- Instructions for the task -
Repeat exactly the lines of the entries below from the one with "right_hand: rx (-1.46" through the one with "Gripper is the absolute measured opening", both ends included, and nothing else.

- The records -
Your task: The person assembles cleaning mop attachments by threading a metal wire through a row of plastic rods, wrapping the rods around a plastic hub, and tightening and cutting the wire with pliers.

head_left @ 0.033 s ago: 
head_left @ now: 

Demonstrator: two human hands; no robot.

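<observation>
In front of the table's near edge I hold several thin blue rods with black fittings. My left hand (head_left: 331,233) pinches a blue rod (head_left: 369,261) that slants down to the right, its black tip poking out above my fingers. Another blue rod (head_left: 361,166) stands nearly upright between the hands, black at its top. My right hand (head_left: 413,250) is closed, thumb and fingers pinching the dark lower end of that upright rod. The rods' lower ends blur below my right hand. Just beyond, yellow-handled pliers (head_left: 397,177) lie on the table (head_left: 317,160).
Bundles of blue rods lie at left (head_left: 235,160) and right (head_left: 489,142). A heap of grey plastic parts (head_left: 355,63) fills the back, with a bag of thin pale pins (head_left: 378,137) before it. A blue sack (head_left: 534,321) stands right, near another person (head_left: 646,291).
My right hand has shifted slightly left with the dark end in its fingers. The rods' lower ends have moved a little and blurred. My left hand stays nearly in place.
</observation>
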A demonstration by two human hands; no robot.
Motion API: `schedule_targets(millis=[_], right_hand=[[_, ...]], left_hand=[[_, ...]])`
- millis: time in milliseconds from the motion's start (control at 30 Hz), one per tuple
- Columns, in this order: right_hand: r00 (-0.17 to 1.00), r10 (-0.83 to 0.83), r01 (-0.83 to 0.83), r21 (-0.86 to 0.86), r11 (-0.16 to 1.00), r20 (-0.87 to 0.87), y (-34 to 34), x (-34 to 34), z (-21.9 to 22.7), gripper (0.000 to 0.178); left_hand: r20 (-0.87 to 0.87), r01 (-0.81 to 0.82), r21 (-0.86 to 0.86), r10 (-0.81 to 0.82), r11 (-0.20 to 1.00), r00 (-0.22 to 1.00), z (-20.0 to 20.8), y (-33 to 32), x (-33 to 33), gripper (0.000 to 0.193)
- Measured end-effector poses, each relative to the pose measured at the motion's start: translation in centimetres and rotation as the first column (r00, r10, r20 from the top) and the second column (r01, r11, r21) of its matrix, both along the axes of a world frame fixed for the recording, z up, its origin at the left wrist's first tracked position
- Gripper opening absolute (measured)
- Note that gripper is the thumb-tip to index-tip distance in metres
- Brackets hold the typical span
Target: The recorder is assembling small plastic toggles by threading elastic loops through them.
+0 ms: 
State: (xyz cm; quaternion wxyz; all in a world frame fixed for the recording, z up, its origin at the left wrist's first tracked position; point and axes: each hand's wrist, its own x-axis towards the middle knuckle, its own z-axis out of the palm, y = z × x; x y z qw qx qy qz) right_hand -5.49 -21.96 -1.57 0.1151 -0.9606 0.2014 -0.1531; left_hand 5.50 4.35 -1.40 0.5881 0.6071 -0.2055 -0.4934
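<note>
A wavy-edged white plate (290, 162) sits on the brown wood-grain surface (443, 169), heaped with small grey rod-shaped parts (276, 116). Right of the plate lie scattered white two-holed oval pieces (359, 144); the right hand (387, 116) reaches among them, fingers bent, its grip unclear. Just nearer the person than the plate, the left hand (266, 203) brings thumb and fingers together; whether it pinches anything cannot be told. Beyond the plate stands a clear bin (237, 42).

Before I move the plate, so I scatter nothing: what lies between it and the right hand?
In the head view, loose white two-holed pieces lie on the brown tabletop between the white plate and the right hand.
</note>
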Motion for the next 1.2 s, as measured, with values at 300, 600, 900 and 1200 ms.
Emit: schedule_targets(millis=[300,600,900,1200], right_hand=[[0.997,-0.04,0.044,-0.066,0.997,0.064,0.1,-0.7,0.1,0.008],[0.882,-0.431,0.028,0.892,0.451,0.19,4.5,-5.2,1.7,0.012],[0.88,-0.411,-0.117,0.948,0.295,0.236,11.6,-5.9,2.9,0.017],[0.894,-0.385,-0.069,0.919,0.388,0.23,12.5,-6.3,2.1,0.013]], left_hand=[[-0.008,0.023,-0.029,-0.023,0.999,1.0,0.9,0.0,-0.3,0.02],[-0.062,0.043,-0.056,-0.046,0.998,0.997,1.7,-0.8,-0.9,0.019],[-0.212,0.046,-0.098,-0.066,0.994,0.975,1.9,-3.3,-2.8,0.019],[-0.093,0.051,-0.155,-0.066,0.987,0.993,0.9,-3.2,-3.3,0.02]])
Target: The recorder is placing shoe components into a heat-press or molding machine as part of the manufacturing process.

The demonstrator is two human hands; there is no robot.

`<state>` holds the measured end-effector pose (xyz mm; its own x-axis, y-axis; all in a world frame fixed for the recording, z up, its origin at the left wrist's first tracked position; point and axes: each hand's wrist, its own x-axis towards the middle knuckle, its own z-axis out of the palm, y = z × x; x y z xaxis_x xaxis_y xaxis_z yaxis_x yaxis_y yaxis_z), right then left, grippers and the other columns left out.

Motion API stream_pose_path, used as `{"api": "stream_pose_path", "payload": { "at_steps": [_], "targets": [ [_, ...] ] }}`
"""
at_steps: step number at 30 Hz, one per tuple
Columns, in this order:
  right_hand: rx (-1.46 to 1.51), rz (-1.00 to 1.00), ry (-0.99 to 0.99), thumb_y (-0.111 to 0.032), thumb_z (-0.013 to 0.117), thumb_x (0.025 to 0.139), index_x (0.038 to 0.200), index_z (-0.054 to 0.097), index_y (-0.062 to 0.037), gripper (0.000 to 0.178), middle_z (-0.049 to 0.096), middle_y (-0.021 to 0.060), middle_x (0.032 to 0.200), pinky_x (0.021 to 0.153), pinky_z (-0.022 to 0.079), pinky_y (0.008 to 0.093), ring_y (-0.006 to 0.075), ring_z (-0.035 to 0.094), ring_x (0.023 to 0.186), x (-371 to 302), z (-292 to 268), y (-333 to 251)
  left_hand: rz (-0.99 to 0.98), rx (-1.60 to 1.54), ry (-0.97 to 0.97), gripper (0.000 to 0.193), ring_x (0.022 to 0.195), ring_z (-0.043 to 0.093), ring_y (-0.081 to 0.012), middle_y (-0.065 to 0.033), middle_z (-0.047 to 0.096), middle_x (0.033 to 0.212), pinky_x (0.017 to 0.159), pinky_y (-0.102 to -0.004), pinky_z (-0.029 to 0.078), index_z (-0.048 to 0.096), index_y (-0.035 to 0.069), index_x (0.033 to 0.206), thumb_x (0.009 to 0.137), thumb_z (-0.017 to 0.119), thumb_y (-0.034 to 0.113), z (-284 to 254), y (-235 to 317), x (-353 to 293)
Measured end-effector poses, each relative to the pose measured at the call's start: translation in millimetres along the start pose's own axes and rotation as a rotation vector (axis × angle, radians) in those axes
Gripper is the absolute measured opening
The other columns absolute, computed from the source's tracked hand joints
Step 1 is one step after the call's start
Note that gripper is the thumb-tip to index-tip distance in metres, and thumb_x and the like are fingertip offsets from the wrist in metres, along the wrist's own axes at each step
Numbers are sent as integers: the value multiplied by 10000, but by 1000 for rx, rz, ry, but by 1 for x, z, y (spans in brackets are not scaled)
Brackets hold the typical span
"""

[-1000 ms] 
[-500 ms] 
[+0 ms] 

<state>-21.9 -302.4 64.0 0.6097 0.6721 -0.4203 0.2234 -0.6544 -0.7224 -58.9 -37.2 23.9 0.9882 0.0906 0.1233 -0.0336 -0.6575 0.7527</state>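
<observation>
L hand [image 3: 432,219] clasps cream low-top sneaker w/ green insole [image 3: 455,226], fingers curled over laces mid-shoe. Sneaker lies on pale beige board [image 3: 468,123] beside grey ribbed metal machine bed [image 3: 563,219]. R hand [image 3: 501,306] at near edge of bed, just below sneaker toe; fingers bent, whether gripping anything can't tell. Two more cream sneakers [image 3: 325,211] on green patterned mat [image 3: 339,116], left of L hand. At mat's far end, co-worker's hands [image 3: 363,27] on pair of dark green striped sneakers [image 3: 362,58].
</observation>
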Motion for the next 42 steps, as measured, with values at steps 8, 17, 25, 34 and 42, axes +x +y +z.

- Response to this task -
  right_hand: rx (-1.46 to 1.51), rz (-1.00 to 1.00), ry (-0.99 to 0.99), thumb_y (-0.111 to 0.032), thumb_z (-0.013 to 0.117), thumb_x (0.025 to 0.139), index_x (0.038 to 0.200), index_z (-0.054 to 0.097), index_y (-0.062 to 0.037), gripper (0.000 to 0.178), middle_z (-0.049 to 0.096), middle_y (-0.021 to 0.060), middle_x (0.032 to 0.200), pinky_x (0.021 to 0.153), pinky_z (-0.022 to 0.079), pinky_y (0.008 to 0.093), ring_y (-0.006 to 0.075), ring_z (-0.035 to 0.094), ring_x (0.023 to 0.186), x (-371 to 302), z (-292 to 268), y (-333 to 251)
  left_hand: rz (-0.99 to 0.98), rx (-1.60 to 1.54), ry (-0.97 to 0.97), gripper (0.000 to 0.193), ring_x (0.022 to 0.195), ring_z (-0.043 to 0.093), ring_y (-0.081 to 0.012), middle_y (-0.065 to 0.033), middle_z (-0.047 to 0.096), middle_x (0.033 to 0.212), pinky_x (0.017 to 0.159), pinky_y (-0.102 to -0.004), pinky_z (-0.029 to 0.078), index_z (-0.048 to 0.096), index_y (-0.035 to 0.069), index_x (0.033 to 0.206), thumb_x (0.009 to 0.137), thumb_z (-0.017 to 0.119), thumb_y (-0.034 to 0.113), z (-284 to 254), y (-235 to 317), x (-353 to 293)
Measured end-effector poses, each relative to the pose measured at the call's start: translation in millimetres along the start pose's own axes and rotation as a rotation vector (axis × angle, radians) in those axes
Gripper is the absolute measured opening

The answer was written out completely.